Su estilo se fue acercando cada vez más al de la pintura holandesa del siglo XVII, conocido como la Edad de Oro neerlandesa, lo que le valió una gran cantidad de críticas por su falta de originalidad. Ante estas críticas Meegeren reaccionó empezando a falsificar obras de Vermeer, Frans Hals o Pieter de Hooch, con ellas quería demostrar que no sólo era capaz de imitar el estilo de los grandes maestros del siglo XVII holandeses sino también rivalizar con ellos.

Los discípulos de Emaús (1937) H. Van
Meegeren como J. Veermer
En 1937 realizó la que sería una de sus falsificaciones más perfectas, Los discípulos de Emaús. Para realizarla usó como modelo La cena de Emaús de Caravaggio, pintó con pinceles de pelo de tejón, similares a los que usaba Vermeer, mezcló sus pinturas, usando antiguas fórmulas, con lapislázuli o añil y utilizó lienzos de obras del siglo XVII.

La pintura fue autentificada por el Dr. Abraham Bredius, un experto veermeriano, y adquirida por la Rembrandt Society por 520.000 florines que la donó al Museo Boijmans Van Beuningen de Róterdam, donde se expuso de manera destacada, en una exhibición especial en 1938, junto a otras 450 obras maestras holandesas.

Meegeren siguió falsificando y ganando una gran cantidad de dinero que gastaba en una vida llena de lujos y vicios, hasta su detención y confesión en 1945.
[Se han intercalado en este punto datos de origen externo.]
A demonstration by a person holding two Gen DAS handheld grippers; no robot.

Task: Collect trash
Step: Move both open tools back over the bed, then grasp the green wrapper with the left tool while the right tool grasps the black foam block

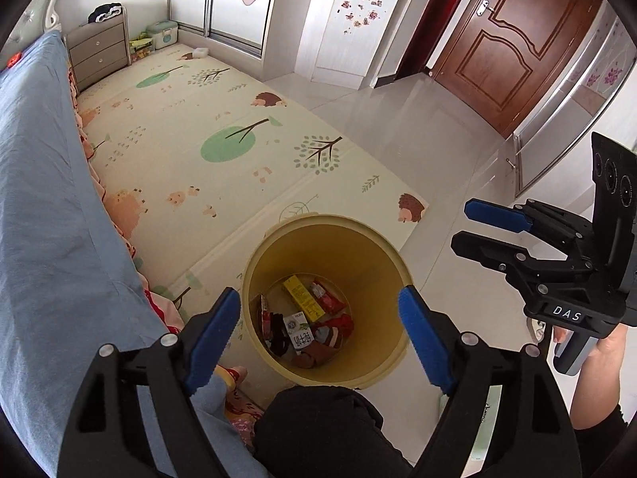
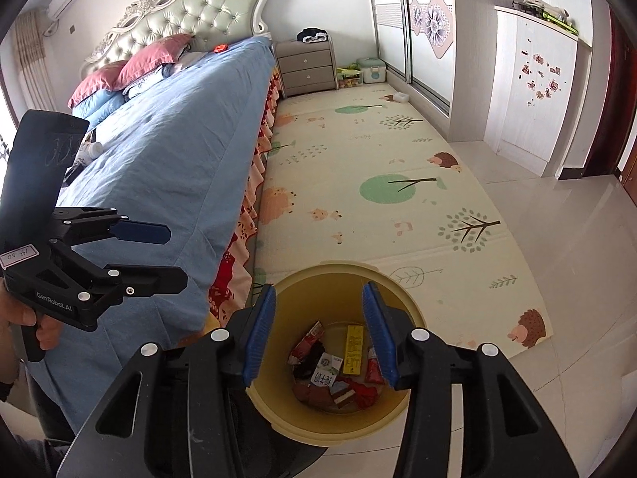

Van Meegeren pintando Jesús entre
los doctores
En un principio los jueces pensaron que no era más que un burdo intento por eludir la condena, pero su abogado consiguió el permiso para que pudiera demostrar su inocencia pintando una nueva falsificación.

Entre julio y diciembre de 1935 y ante seis testigos, un fotógrafo, un experto en arte, tres oficiales de justicia y su carcelero, pintó su última obra, Jesús entre los doctores, imitando a la perfección el estilo de Vermeer.

Al mismo tiempo, un grupo de expertos examinó las obras que Meegeren señaló como propias y llegaron a la conclusión de que todas eran falsificaciones, causando una gran conmoción en el mundo del arte y en los bolsillos de los compradores que vieron como el precio de sus pinturas se devaluó.
H. Van Meegeren
La fiscalía cambió los cargos de alta traición por colaborar con el enemigo por los de falsificación y fraude, siendo condenado a un año de cárcel y la confiscación de sus bienes.

Van Meegeren murió dos semanas después de hacerse pública la sentencia, el 30 de diciembre de 1947, siendo enterrado en un funeral multitudinario.